**WORK INSTRUCTIONS**
Take the lines below from the one with "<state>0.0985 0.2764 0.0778" through the one with "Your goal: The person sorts" and retype them exactly. Include nothing else, and no pictures.

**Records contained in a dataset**
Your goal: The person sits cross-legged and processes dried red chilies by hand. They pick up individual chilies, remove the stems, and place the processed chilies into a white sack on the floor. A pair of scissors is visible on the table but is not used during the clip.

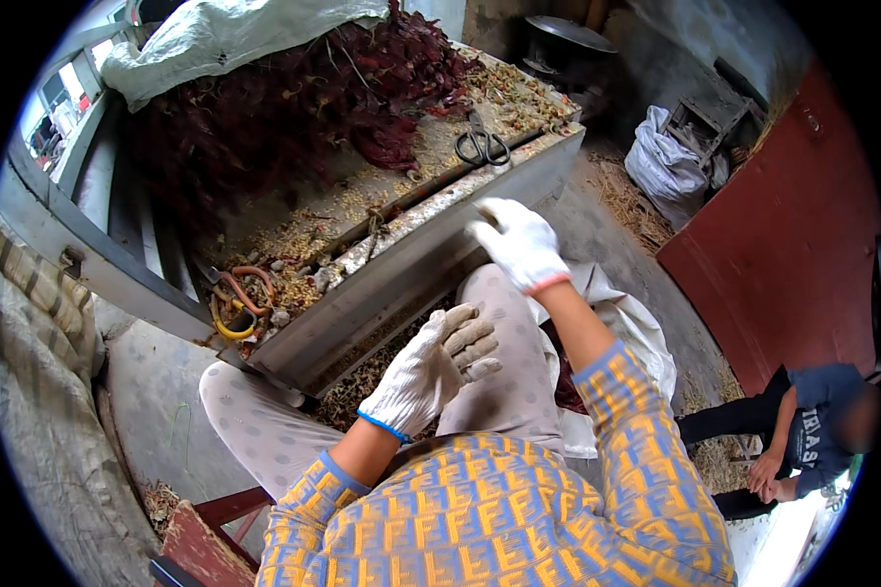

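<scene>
My left hand (433, 370), in a white knit glove with a blue cuff, is held over my lap, fingers apart and nothing in it. My right hand (517, 242), gloved in white with a red cuff, is raised beside the table's near edge; its fingers are apart and no object shows in it. Black-handled scissors (482, 149) lie on the table edge (411, 257) beyond it. A heap of dried dark red chili peppers (264, 132) covers much of the table, partly under a white woven sack (242, 44). Orange- and yellow-handled scissors (242, 301) lie at the near left corner.
Seeds and stem scraps (521, 95) litter the tabletop. A metal frame (103, 242) stands at the left. On the right are a stuffed white sack (668, 165), a red panel (785, 235) and a seated person (807, 433). An open white sack (631, 315) lies beside my leg.
</scene>
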Available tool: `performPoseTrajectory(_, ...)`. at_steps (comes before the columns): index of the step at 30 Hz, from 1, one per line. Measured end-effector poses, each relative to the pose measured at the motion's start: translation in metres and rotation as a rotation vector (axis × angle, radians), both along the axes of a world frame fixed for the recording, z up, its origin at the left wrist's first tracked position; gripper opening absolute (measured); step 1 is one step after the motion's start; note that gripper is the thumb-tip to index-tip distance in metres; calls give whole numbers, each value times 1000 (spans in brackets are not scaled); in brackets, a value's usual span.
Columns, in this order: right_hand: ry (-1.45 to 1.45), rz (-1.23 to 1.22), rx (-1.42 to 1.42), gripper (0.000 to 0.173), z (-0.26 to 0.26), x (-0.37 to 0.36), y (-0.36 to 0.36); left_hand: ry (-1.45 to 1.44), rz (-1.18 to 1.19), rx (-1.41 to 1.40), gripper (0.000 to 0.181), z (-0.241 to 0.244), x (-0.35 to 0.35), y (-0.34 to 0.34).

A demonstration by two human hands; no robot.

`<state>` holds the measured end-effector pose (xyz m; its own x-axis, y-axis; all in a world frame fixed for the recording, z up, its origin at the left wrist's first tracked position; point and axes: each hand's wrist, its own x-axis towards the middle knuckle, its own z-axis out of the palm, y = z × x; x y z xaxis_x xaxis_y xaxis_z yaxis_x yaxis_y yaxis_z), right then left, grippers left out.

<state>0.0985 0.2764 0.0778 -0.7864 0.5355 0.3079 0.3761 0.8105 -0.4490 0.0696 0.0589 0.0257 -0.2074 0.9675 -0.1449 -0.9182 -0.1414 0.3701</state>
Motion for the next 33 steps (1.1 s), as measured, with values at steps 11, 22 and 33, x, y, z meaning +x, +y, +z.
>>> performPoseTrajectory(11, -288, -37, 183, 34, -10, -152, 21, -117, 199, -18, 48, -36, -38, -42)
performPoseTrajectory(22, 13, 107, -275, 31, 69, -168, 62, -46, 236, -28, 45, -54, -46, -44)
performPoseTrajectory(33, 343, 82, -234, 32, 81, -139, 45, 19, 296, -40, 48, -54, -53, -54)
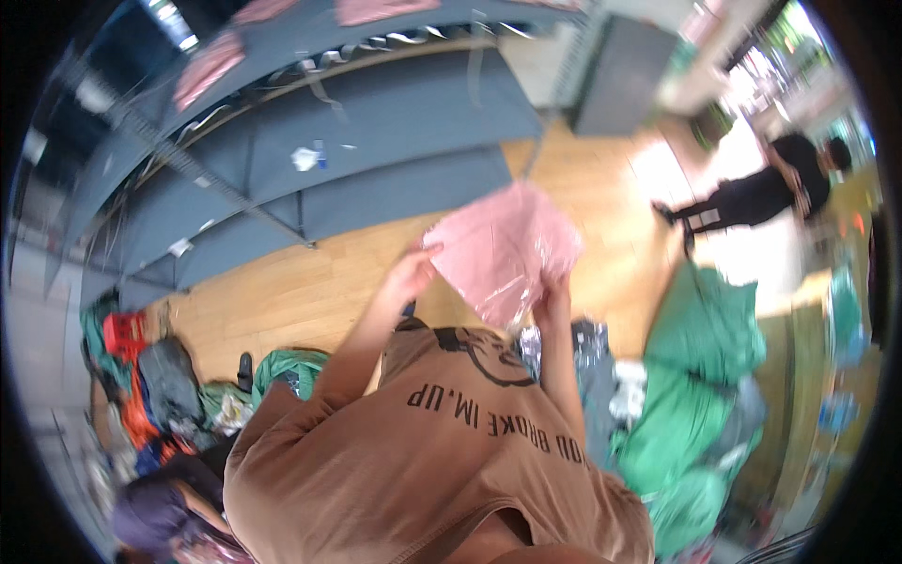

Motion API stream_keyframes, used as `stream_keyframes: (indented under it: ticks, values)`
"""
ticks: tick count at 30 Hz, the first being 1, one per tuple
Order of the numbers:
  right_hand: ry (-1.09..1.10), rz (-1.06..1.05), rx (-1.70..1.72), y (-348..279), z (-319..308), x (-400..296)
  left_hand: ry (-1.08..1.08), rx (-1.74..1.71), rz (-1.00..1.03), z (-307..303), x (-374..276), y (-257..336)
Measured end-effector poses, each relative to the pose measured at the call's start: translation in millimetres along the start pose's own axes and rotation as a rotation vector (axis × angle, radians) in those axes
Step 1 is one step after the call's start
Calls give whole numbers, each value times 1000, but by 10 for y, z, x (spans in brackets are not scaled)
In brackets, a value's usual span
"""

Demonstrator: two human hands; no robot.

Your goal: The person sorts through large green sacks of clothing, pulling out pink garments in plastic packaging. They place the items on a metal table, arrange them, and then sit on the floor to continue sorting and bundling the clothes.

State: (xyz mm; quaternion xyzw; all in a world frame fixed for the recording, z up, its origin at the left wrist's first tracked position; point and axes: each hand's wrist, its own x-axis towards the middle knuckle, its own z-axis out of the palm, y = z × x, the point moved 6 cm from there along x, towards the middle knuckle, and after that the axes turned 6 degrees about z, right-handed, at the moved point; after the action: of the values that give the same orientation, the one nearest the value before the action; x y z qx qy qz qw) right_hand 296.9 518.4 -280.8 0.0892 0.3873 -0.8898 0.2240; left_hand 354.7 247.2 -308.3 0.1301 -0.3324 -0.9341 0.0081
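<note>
A pink packet in clear plastic wrap (497,247) is held out in front of my chest, above the wooden floor. My left hand (416,271) grips its left corner, thumb on top. At the lower right edge my right hand (554,292) holds it, the fingers partly hidden by the shiny film. What is inside the wrap looks like folded pink cloth, though blur hides the detail.
Ahead stands a grey metal shelving rack (409,120) with more pink packets (210,70) on its top shelf. Green sacks (680,416) are piled at my right. A red basket (125,334) and bags lie left. One person (768,185) stands right; another (158,504) is lower left.
</note>
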Motion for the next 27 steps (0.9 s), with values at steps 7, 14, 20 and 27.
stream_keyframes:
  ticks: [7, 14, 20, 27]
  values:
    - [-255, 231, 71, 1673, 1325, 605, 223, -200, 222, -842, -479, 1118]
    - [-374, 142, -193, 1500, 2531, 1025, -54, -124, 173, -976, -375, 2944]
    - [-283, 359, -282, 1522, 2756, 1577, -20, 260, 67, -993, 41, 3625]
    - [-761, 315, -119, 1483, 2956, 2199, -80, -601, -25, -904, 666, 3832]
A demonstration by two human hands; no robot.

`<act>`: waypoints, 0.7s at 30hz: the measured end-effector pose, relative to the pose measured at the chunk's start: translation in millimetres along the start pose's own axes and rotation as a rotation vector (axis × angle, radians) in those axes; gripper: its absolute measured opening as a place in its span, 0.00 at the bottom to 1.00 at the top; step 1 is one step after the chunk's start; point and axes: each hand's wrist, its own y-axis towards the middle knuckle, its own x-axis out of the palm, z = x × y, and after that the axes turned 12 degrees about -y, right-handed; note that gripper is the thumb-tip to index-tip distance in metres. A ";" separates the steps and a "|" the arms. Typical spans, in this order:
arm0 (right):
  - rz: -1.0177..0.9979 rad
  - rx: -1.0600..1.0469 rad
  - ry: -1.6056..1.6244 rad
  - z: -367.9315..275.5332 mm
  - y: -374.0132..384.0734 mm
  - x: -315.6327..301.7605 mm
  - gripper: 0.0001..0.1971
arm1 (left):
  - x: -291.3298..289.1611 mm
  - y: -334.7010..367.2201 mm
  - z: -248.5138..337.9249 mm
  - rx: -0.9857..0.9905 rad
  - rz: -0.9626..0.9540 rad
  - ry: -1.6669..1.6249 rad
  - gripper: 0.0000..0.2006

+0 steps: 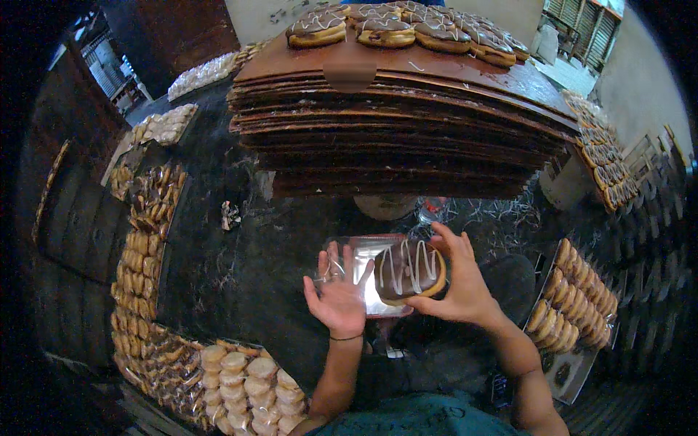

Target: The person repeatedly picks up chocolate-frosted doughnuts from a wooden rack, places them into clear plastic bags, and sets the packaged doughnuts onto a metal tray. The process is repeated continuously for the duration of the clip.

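My right hand [465, 287] grips a round doughnut [409, 272] by its edge, thumb below and fingers above. The doughnut has dark chocolate icing with white zigzag lines over a pale golden side. Just left of it, my left hand [340, 298] is held palm up with its fingers spread. A thin clear glint, perhaps plastic film, shows across those fingers; I cannot tell whether the hand holds it. Below both hands is a shiny silver pad or tray [372, 299] with a red rim, partly hidden by the doughnut and my left hand.
Ahead rises a tall stack of brown boards [407, 116], with several iced doughnuts [385, 33] on top. Wrapped doughnuts [142, 261] line the left side; pale wrapped ones [247, 385] lie lower left. More wrapped doughnuts [574, 298] sit at right. Litter [230, 216] lies on the dark floor.
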 end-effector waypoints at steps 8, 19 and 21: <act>0.133 0.160 0.152 0.7 -7.6 54.4 0.46 | -11.3 1.5 8.7 -0.005 0.168 -0.043 0.30; 0.039 -0.360 -0.155 -28.8 54.2 62.8 0.10 | 14.0 -16.7 5.7 -0.174 0.541 0.235 0.34; 0.093 -0.560 -0.267 -38.8 48.4 72.2 0.10 | 15.9 -7.9 -3.9 -0.277 0.354 0.171 0.36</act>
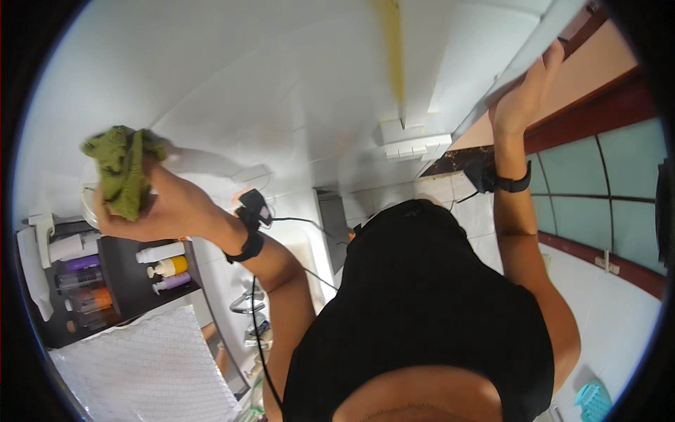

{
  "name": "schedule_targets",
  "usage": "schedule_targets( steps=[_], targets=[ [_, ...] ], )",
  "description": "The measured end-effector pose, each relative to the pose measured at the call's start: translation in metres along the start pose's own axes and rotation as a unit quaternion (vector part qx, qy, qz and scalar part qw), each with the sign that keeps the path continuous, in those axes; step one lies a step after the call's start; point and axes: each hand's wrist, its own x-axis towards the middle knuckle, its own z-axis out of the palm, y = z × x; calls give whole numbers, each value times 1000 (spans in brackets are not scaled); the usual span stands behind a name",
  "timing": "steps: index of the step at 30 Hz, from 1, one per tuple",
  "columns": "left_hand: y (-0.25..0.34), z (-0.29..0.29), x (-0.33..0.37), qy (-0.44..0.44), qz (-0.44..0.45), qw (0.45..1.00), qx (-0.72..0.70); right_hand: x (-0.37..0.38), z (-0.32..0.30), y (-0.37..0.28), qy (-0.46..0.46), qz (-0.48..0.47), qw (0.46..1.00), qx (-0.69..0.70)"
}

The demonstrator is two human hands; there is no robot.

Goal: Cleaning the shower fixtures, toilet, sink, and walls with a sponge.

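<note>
My left hand [151,204] is closed around a crumpled olive-green cloth [123,165], held up at the left against the glossy white wall surface [239,98]. Most of the cloth bunches above and between the fingers. A shelf of bottles lies just below that hand. At the upper right my right hand [524,98] reaches up with its fingers stretched out, resting along the edge of a white panel [517,60]. Its thumb side is partly hidden. Both wrists wear black straps with small devices and cables.
Below left, a dark shelf [126,281] holds several bottles, beside a silvery quilted sheet [151,366]. A basin [302,246] and a chrome faucet [247,304] lie near my left arm. A white fixture [418,146] juts from the wall. Red-framed glass panes [636,165] stand right.
</note>
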Motion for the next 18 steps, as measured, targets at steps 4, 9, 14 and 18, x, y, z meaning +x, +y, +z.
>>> schedule_targets(
  steps=[4, 9, 14, 18],
  targets=[
    [-2, 20, 15, -21, 167, 980, 108, -7, 13, -17, 85, -21, 991, -100],
    [18, 22, -102, -233, 241, 939, -69, -18, 26, -24, 95, -18, 985, -141],
    [-19, 9, -63, -259, 185, 947, -48, -18, 31, -25, 101, -15, 986, -131],
    [-63, -1, 38, 58, 135, 980, 136, -23, 31, -24, 125, -28, 981, -145]
  ],
)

**EXERCISE ANSWER**
<state>0.0985 0.2764 0.0778 -0.7864 0.5355 0.3079 0.3761 0.8105 -0.4490 0.0696 0.0589 0.0257 -0.2074 0.9675 -0.1449 -0.9182 -0.1414 0.3701</state>
Motion for the next 33 steps (1.1 s), as measured, with values at steps 11, 22 and 33, x, y, z meaning +x, +y, +z.
>>> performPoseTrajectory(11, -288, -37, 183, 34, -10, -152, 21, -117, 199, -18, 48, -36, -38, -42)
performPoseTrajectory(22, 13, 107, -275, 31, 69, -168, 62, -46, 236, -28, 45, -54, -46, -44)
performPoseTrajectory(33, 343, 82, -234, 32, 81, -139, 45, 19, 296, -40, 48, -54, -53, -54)

Motion API stream_keyframes, used as `stream_keyframes: (indented under it: ticks, values)`
"""
ticks: tick count at 30 Hz, the first being 1, one per tuple
Order of the numbers:
  right_hand: ry (-1.09..1.10), rz (-1.06..1.05), rx (-1.70..1.72), y (-348..279), z (-319..308), x (-400..296)
  left_hand: ry (-1.08..1.08), rx (-1.74..1.71), rz (-1.00..1.03), z (-307..303), x (-374..276), y (-257..336)
Measured end-effector poses, each relative to the pose measured at the call's start: translation in millimetres along the start pose's own axes and rotation as a rotation vector (axis × angle, radians) in those axes
Step 1 is one step after the call's start
Calls give whole numbers, each value times 1000, but by 10 for y, z, x (spans in brackets are not scaled)
In brackets, a value's usual span
"""

Demonstrator: two human hands; no robot.

Your goal: The person sorts through large green sacks of clothing, pulling out pink garments in plastic packaging. They place the items on a metal table, arrange them, and then sit on the floor to continue sorting and bundling the clothes.

There is no additional output for this exercise.